* **WHAT THE EXERCISE ASKS**
Return only that part of the material below which starts with the line containing "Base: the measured" and goes on through the line containing "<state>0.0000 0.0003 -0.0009", restated exactly.

* **DATASET EXCERPT**
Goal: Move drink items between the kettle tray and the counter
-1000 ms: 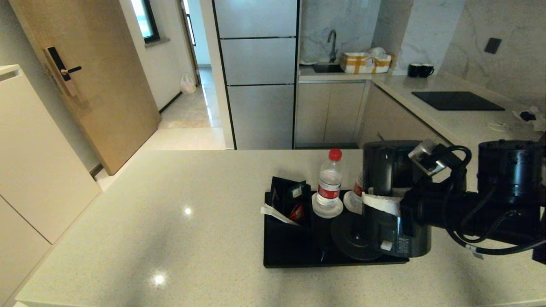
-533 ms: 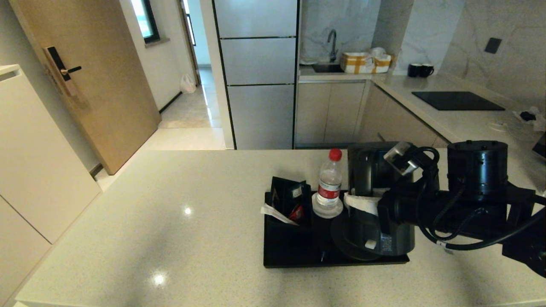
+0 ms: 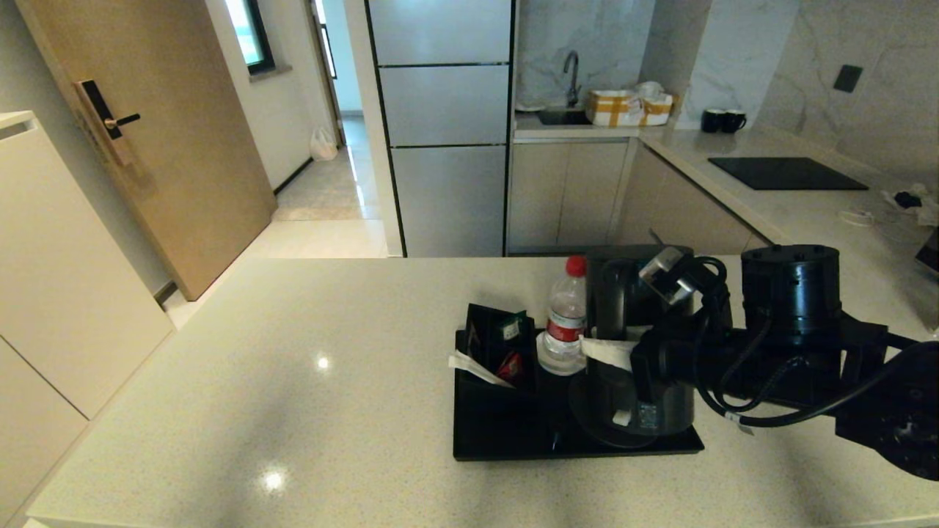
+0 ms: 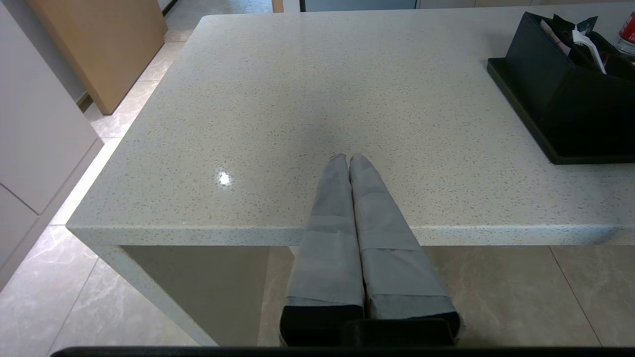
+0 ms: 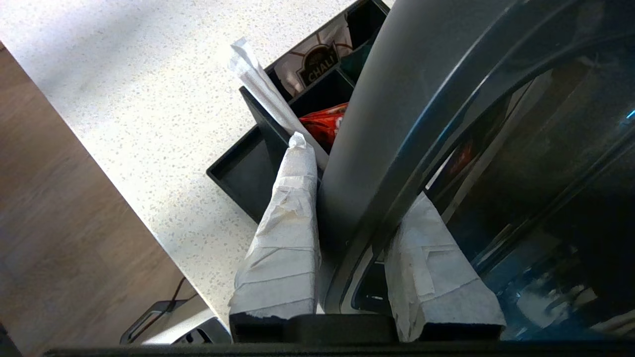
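Scanning from the left, the parked left gripper [image 4: 347, 161] hangs at the counter's near edge with its taped fingers pressed together on nothing, well clear of the work. Further right, the kettle tray [image 3: 499, 433] sits on the speckled beige counter [image 3: 293, 381], carrying a black sachet box [image 3: 495, 345] at its left end and a red-capped water bottle [image 3: 565, 323] upright on a white coaster [image 3: 546, 363].

Right of the bottle, the right gripper [image 3: 620, 359] pinches the handle of the dark grey kettle [image 3: 623, 330], one taped finger [image 5: 287, 218] on each side, with the kettle body over the round base [image 3: 587, 411] on the tray.

Risks, as I judge them: the grip is on a narrow handle and the kettle is tall, so it may swing or twist in the fingers and land off-centre on the base. The bottle stands just beside the kettle wall; any further drift leftward could knock it off its coaster. A second bottle may be hidden behind the kettle; I cannot tell.

The counter is glossy, so a nudged tray would probably slide. Beyond it, from the left, are a wooden door [image 3: 147, 147], a tall grey refrigerator [image 3: 440, 125], a sink [image 3: 565, 116], and a far worktop with a black cooktop [image 3: 785, 173].
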`<state>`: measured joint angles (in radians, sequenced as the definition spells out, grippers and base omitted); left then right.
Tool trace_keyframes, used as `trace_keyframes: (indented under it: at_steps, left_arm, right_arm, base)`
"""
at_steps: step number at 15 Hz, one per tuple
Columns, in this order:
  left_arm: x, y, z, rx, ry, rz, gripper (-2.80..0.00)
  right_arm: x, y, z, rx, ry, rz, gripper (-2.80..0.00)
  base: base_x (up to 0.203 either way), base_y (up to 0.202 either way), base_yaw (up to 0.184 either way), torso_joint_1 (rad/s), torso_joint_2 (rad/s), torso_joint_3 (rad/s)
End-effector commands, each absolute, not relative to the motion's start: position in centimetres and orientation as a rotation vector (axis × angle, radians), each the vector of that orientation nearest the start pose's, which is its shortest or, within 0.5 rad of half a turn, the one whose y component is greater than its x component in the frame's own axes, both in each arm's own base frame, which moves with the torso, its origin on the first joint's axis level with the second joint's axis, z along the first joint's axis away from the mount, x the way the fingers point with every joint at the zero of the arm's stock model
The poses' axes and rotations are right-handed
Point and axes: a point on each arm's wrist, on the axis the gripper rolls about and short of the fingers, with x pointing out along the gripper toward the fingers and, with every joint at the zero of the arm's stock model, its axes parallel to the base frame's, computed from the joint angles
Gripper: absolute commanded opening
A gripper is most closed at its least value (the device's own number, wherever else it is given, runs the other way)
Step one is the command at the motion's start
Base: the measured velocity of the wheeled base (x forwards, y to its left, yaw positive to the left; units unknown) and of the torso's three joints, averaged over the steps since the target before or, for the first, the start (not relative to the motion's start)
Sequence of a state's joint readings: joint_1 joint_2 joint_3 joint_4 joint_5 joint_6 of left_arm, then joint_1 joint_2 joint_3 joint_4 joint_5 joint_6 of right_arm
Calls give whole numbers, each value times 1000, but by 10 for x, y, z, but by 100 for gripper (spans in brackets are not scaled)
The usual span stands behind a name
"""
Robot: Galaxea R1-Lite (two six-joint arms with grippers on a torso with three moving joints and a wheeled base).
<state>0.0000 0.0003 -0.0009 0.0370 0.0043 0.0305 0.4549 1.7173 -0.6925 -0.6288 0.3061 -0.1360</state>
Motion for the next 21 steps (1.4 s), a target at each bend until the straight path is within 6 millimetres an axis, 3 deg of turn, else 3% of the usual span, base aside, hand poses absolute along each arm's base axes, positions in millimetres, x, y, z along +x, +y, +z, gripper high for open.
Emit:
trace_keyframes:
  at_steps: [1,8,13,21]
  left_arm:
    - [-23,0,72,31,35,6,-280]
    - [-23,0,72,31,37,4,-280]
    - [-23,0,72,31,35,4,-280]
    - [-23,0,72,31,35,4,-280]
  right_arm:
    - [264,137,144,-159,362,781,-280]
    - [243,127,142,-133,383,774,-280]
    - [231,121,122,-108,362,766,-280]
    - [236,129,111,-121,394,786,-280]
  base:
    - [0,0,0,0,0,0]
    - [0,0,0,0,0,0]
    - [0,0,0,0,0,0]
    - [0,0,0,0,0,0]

* **RESULT OF THE EXERCISE**
Base: the measured velocity of the wheeled base (x forwards, y to its left, yaw positive to the left; units unknown) and of the torso's three joints, averaged over the steps since the target before or, for the first, the start (not relative to the motion's start)
Sequence of a state's joint readings: joint_1 joint_2 joint_3 joint_4 joint_5 joint_6 of left_arm, then joint_1 joint_2 joint_3 joint_4 joint_5 joint_6 of right_arm
Calls give whole numbers, each value times 1000, but by 10 for x, y, z, but by 100 for gripper (spans in brackets are not scaled)
The usual span stands behind a name
"""
Robot: Galaxea R1-Lite (two six-joint arms with grippers on a torso with three moving joints and a wheeled base).
<state>0.0000 0.0003 -0.0009 0.0370 0.0043 0.0305 0.4549 1.7173 -0.6925 -0.6288 0.3061 -0.1360</state>

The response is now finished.